Work to be completed |
Copy the listing exactly, please, and keep every picture out of it.

Given data |

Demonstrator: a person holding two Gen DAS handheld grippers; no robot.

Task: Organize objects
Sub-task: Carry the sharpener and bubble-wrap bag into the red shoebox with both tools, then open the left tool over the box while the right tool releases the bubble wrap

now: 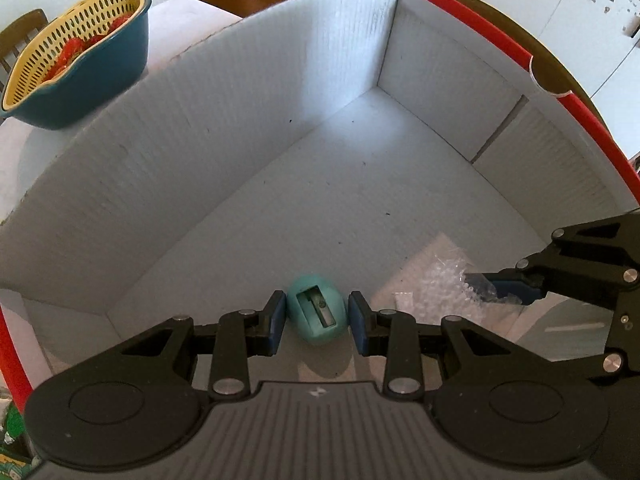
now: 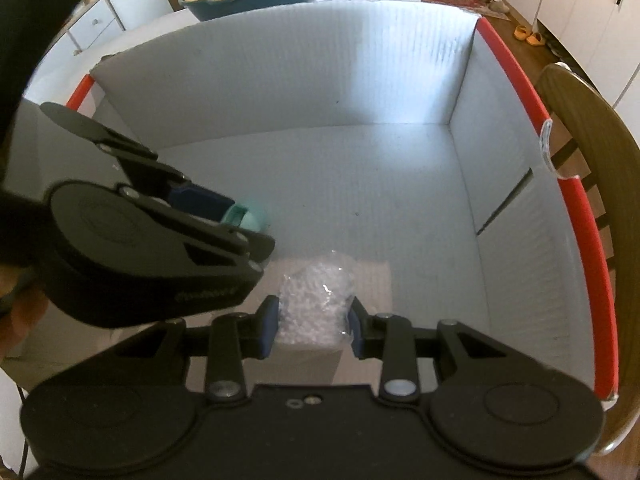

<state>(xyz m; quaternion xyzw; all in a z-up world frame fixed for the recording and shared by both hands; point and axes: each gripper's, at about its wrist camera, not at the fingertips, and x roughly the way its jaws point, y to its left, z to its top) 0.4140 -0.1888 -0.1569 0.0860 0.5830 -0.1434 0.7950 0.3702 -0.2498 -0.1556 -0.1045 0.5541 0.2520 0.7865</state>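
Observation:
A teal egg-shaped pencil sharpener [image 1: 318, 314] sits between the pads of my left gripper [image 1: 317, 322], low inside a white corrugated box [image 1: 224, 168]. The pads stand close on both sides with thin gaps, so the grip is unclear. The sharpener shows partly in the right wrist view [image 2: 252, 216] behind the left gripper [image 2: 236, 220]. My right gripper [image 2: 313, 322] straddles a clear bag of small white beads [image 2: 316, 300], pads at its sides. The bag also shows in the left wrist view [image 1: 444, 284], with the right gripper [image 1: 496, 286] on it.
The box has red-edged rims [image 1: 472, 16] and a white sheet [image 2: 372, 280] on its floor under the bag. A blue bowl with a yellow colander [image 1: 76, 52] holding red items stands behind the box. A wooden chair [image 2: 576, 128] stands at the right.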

Result |
Demonstrator: a person holding two Gen DAS handheld grippers; no robot.

Task: Organize objects
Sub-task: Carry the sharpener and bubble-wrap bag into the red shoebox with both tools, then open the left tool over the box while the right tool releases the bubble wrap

now: 
now: 

<state>(xyz m; quaternion xyzw; all in a z-up world frame fixed for the recording and shared by both hands; point and axes: each gripper's, at about its wrist camera, not at the fingertips, and x roughly the way its jaws point, y to its left, z to its top) 0.4140 -0.1888 -0.1569 0.0860 0.5830 -0.1434 0.7950 0.3702 -0.2498 -0.1556 -0.1045 0.5541 0.2520 0.7865</state>
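Observation:
A teal egg-shaped pencil sharpener [image 1: 318, 314] sits between the pads of my left gripper [image 1: 317, 322], low inside a white corrugated box [image 1: 224, 168]. The pads stand close on both sides with thin gaps, so the grip is unclear. The sharpener shows partly in the right wrist view [image 2: 252, 216] behind the left gripper [image 2: 236, 220]. My right gripper [image 2: 313, 322] straddles a clear bag of small white beads [image 2: 316, 300], pads at its sides. The bag also shows in the left wrist view [image 1: 444, 284], with the right gripper [image 1: 496, 286] on it.
The box has red-edged rims [image 1: 472, 16] and a white sheet [image 2: 372, 280] on its floor under the bag. A blue bowl with a yellow colander [image 1: 76, 52] holding red items stands behind the box. A wooden chair [image 2: 576, 128] stands at the right.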

There is nothing further to add to the answer.